--- Given information ---

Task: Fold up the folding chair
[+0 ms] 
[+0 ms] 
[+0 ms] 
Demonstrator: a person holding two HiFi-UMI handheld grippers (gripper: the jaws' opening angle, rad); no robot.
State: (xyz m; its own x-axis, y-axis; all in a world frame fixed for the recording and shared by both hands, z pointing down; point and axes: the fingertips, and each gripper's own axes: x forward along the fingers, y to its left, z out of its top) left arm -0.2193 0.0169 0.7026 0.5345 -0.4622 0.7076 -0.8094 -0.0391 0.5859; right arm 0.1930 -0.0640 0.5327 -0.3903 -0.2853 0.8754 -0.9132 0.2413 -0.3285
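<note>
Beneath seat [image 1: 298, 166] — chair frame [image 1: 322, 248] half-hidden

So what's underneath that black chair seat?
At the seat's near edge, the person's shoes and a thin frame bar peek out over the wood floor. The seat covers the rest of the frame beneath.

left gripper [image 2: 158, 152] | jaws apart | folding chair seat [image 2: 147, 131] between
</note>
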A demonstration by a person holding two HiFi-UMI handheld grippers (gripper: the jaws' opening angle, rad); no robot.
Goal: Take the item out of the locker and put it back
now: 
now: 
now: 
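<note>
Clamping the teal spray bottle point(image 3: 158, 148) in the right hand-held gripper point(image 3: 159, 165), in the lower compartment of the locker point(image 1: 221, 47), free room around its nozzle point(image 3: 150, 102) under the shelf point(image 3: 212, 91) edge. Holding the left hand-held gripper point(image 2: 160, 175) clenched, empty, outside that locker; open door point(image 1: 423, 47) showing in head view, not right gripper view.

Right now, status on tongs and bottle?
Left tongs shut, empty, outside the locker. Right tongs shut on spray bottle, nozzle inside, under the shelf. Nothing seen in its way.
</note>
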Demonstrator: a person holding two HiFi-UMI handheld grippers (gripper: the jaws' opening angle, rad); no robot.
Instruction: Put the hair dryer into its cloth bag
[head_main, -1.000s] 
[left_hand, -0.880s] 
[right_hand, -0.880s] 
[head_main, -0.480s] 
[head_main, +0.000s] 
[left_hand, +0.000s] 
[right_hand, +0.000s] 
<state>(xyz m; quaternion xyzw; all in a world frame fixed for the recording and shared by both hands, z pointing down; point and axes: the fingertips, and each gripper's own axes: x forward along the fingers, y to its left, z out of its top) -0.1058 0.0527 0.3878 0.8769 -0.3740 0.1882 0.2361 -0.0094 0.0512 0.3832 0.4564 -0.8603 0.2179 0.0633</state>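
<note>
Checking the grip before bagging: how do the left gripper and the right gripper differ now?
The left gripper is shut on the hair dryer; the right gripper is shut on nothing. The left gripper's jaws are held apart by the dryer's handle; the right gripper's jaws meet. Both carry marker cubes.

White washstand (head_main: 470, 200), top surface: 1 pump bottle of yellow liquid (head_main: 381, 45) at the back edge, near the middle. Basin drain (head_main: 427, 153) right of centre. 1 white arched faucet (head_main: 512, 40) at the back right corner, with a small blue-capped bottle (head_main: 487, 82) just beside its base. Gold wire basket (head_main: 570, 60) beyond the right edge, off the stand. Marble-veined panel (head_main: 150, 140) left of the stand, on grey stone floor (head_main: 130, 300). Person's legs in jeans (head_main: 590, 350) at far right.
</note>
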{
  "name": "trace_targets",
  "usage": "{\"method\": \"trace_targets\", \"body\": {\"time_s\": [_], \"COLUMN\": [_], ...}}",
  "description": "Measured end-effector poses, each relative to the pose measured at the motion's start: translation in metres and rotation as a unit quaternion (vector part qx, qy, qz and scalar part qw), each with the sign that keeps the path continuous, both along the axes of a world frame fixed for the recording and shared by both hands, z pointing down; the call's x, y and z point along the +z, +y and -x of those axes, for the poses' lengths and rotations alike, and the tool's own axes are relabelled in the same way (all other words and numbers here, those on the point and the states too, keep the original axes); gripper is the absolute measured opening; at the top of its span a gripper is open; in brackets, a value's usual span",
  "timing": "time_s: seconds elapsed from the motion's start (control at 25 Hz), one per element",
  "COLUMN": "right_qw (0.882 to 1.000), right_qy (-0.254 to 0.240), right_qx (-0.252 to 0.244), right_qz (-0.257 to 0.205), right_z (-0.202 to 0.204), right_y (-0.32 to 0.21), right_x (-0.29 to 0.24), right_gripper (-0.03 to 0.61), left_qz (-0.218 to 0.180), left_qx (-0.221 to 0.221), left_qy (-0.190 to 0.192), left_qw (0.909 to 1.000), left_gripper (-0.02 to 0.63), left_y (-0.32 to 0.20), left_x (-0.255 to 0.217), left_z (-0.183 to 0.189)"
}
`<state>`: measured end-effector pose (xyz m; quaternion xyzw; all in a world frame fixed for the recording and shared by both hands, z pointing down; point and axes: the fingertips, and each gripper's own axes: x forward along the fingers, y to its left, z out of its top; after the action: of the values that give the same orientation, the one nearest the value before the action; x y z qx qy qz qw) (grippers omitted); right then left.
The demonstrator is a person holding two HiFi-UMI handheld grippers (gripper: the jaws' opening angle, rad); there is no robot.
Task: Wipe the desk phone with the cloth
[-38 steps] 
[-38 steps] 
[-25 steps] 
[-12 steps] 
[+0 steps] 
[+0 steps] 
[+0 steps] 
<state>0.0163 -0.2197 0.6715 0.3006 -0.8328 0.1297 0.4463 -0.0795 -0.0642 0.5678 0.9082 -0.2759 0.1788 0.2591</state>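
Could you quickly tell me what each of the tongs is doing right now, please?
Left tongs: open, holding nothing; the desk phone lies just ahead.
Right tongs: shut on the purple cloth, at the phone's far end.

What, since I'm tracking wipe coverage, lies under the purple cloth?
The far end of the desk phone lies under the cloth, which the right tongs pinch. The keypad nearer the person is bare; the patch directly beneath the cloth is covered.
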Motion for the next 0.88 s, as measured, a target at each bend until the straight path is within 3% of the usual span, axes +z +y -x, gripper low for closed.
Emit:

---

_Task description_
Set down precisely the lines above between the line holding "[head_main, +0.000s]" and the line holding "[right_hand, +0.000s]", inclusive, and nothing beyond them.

_Output_
[head_main, +0.000s] 
[left_hand, +0.000s] 
[right_hand, +0.000s] 

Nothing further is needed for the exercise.